Task objective — All that is needed is the listing, given back exactly.

• • • • •

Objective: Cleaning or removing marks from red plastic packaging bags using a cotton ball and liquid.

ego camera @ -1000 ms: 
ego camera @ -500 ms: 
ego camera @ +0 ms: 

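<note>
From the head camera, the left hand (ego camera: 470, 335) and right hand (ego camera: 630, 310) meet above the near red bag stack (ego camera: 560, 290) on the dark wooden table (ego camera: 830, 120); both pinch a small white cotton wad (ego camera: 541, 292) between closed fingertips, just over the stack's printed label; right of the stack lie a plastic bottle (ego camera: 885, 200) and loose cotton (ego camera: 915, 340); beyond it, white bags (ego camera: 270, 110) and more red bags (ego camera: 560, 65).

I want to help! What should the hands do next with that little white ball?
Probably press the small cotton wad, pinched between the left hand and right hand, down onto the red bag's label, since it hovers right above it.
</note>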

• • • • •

The completed task —
Objective: Cleaning or removing marks from red plastic packaging bags using a cotton ball and liquid.

ego camera @ -1000 ms: 
ego camera @ -500 ms: 
ego camera @ +0 ms: 

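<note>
From the head camera, the left hand (ego camera: 470, 335) and right hand (ego camera: 630, 310) meet above the near red bag stack (ego camera: 560, 290) on the dark wooden table (ego camera: 830, 120); both pinch a small white cotton wad (ego camera: 541, 292) between closed fingertips, just over the stack's printed label; right of the stack lie a plastic bottle (ego camera: 885, 200) and loose cotton (ego camera: 915, 340); beyond it, white bags (ego camera: 270, 110) and more red bags (ego camera: 560, 65).

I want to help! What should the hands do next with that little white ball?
Probably press the small cotton wad, pinched between the left hand and right hand, down onto the red bag's label, since it hovers right above it.
</note>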

There is no more to the output.